▶ _TASK OBJECTIVE_
I'd like the entire listing output verbatim, apart from the pictures.
== Segment start ==
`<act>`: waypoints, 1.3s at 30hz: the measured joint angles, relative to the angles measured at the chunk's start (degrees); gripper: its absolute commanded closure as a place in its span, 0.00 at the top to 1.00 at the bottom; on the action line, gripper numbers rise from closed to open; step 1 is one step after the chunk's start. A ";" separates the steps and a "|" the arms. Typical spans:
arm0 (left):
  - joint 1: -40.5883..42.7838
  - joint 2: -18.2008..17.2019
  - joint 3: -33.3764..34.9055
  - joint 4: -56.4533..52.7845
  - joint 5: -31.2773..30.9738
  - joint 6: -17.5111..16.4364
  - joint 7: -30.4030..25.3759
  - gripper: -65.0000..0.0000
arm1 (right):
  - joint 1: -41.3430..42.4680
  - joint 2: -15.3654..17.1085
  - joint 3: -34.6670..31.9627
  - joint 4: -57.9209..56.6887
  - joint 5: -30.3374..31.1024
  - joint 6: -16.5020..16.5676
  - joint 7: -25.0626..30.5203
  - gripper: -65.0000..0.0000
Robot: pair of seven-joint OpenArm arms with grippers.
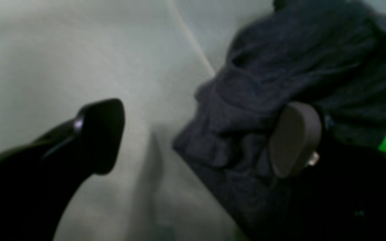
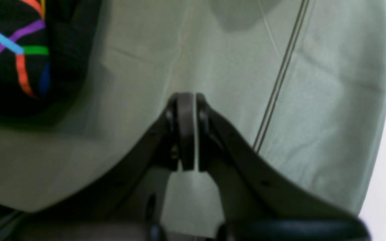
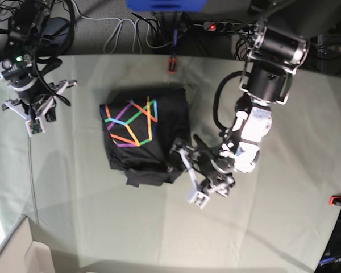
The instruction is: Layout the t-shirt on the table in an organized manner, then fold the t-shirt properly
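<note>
The t-shirt lies folded in a compact rectangle on the table, with the rainbow line print facing up. My left gripper is open at the shirt's near right corner. In the left wrist view one of its fingers is over bare cloth and the other pad rests against the bunched charcoal fabric. My right gripper is at the table's far left, away from the shirt. In the right wrist view it is shut on nothing, with the print at the top left.
A red clamp sits at the table's far edge and another at the right edge. Cables and a power strip lie behind the table. A seam line runs across the cloth under my right gripper.
</note>
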 measured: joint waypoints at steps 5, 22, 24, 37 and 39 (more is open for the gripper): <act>-0.09 -1.05 -2.36 5.07 -0.04 -0.20 5.35 1.00 | 0.00 0.00 0.00 0.00 0.00 0.00 0.02 0.00; 9.09 -7.43 -38.27 26.01 0.00 -0.13 18.03 1.00 | 0.85 0.04 0.11 -0.02 0.02 0.00 0.07 0.00; 11.74 -8.55 -43.19 28.39 0.11 0.17 19.26 1.00 | 0.63 -0.22 1.84 -0.02 0.26 0.00 0.02 0.00; 31.23 -9.27 -52.26 39.91 -0.13 -0.20 28.61 0.54 | -4.00 -2.03 8.90 -0.04 0.37 0.02 -0.02 0.00; 33.46 -9.16 -52.26 41.75 -0.35 -0.28 29.03 0.26 | -5.51 -2.05 8.85 -0.04 0.59 0.00 0.37 0.00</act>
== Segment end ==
▶ _RESPONSE TO THE EXERCISE_
`<act>`: waypoints, 1.3s at 30hz: the measured joint angles, relative to the angles measured at the chunk's start (degrees); gripper: its absolute commanded closure as a place in its span, 0.00 at the top to 1.00 at the bottom; on the action line, gripper numbers rise from closed to open; step 1 is one step after the chunk's start. A ";" separates the steps and a "|" the arms. Typical spans:
arm0 (left):
  - joint 1: -40.5883..42.7838
  - joint 2: -18.2008..17.2019
  - joint 3: -33.3764..34.9055
  - joint 4: -56.4533..52.7845
  - joint 5: -31.2773..30.9738
  - joint 6: -17.5111..16.4364
  - joint 7: -30.4030..25.3759
  - gripper: -65.0000..0.0000
arm1 (right):
  - joint 1: -41.3430..42.4680
  - joint 2: -15.3654..17.1085
  - joint 3: -34.6670..31.9627
  - joint 4: -57.9209..56.6887
  - joint 5: -30.3374..31.1024
  - joint 6: -16.5020..16.5676
  - joint 7: -25.0626..30.5203
  - gripper: -65.0000..0.0000
Robot: pair of seven-joint OpenArm arms with grippers.
The instruction is: Layout the t-shirt on the table in an organized manner, then fold the t-shirt properly
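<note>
The t-shirt lies folded in a compact rectangle on the table, with the rainbow line print facing up. My left gripper is open at the shirt's near right corner. In the left wrist view one of its fingers is over bare cloth and the other pad rests against the bunched charcoal fabric. My right gripper is at the table's far left, away from the shirt. In the right wrist view it is shut on nothing, with the print at the top left.
A red clamp sits at the table's far edge and another at the right edge. Cables and a power strip lie behind the table. A seam line runs across the cloth under my right gripper.
</note>
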 measured: joint waypoints at steps 5, 22, 24, 37 and 39 (more is open for the gripper): <act>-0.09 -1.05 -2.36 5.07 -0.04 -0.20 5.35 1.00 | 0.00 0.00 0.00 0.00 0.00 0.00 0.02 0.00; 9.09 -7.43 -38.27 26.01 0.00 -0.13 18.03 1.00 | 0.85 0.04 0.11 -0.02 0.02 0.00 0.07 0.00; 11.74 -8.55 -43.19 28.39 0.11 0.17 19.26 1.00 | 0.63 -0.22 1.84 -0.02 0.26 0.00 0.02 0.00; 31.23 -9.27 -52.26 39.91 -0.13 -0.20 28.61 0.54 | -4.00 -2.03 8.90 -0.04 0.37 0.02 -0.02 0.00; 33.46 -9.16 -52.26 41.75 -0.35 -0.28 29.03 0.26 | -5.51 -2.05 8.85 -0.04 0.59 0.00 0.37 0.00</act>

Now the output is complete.